Hasil analisis matriks kebijakan menunjukkan bahwa usahatani jambu biji di Kecamatan Tanah Sareal memiliki keunggulan komparatif dan kompetitif. Hal ini dilihat dari nilai PP dan SP yang positif, serta PCR dan DRC yang kurang dari satu. Meskipun demikian, keuntungan sosial masih lebih besar dibandingkan dengan keuntungan privatnya, begitu pula dengan keunggulan komparatif masih lebih besar dibandingkan keunggulan kompetitifnya. Hal tersebut menunjukkan bahwa kebijakan pemerintah yang berkaitan dengan usahatani jambu biji pada Tahun 2009 belum memberikan insentif kepada petani jambu biji di Kecamatan Tanah Sareal.

Analisis sensitivitas dilakukan terhadap harga output, harga input dan analisis sensitivitas gabungan. Analisis sensitivitas terhadap harga output yaitu penurunan harga jambu biji domestik sebesar 15%, penurunan harga jambu biji internasional sebesar 17%, dan kenaikan harga jambu biji domestik sebesar 20%. Analisis sensitivitas terhadap harga input yaitu kenaikan harga pupuk anorganik


(6)

sebesar 35%, penurunan harga pupuk anorganik sebesar 35%, dan penghapusan PPN. Analisis sensitivitas lainnya yang dikaji dalam penelitian ini adalah dampak dari perubahan nilai tukar rupiah terhadap dolar Amerika Serikat. Hasil dari analisis sensitivitas menunjukkan bahwa penurunan harga jambu biji domestik mengakibatkan keunggulan kompetitif dan keuntungan privat menurun, hal sebaliknya terjadi pada kenaikan harga jambu biji domestik.
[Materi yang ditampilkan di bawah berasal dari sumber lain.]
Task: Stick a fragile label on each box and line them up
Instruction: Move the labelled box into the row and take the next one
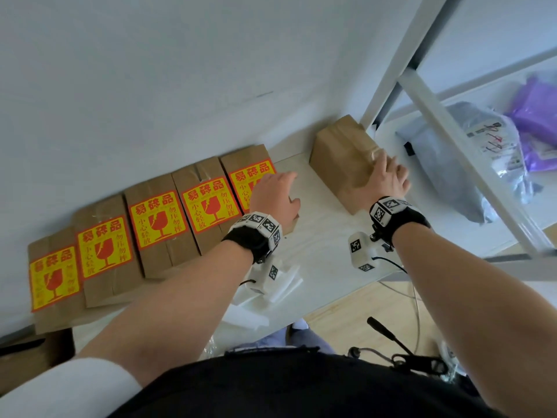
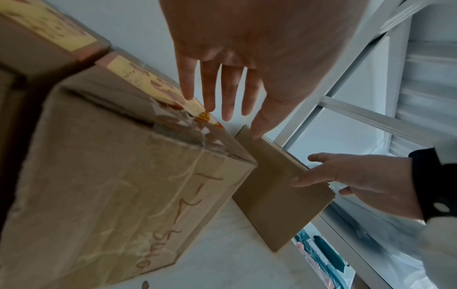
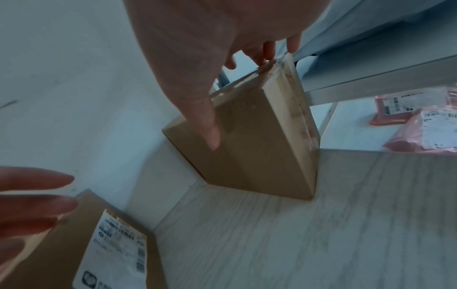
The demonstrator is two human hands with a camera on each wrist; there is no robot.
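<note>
Several brown boxes with red-and-yellow fragile labels [image 1: 156, 218] stand in a row along the wall. My left hand [image 1: 275, 194] hovers with straight fingers over the rightmost labelled box [image 1: 241, 164], which also shows in the left wrist view [image 2: 118, 176] below my left hand [image 2: 227, 105]. To the right stands an unlabelled box [image 1: 340, 155], apart from the row. My right hand [image 1: 382, 179] grips it. In the right wrist view my right hand [image 3: 239, 97] has its thumb on the side face of the unlabelled box [image 3: 252, 148] and its fingers over the far top edge.
A white shelf frame [image 1: 437, 122] rises right beside the unlabelled box, with grey [image 1: 458, 164] and purple [image 1: 536, 122] parcel bags on its shelf. White backing papers [image 1: 271, 300] lie near the front edge of the table [image 1: 319, 242]. The wall runs behind the boxes.
</note>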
Penurunan harga jambu biji internasional mengakibatkan penurunan keuntungan sosial dan keunggulan komparatif. Kenaikan harga pupuk mengakibatkan keuntungan privat dan keunggulan kompetitif menurun, sedangkan penghapusan PPN serta penurunan harga input menyebabkan keunggulan kompetitif dan keuntungan privat meningkat. Melemahnya nilai tukar rupiah terhadap dolar Amerika Serikat menyebabkan keuntungan sosial dan keunggulan komparatif meningkat. Menguatnya nilai tukar rupiah terhadap dolar Amerika Serikat mengakibatkan keuntungan sosial dan keunggulan komparatif menurun.

Hasil analisis sensitivitas gabungan menunjukkan bahwa penurunan keunggulan kompetitif yang disebabkan oleh penurunan harga jambu biji domestik dapat ditanggulangi dengan kebijakan pemerintah berupa penghapusan PPN 10%, penambahan anggaran subsidi pupuk dan penerapan SNI jambu biji. Kemudian penurunan harga internasional jambu biji dapat ditanggulangi apabila nilai tukar rupiah melemah terhadap dolar Ameriika Serikat.

Kata kunci: keunggulan komparatif, keunggulan kompetitif, sensitivitas, jambu biji.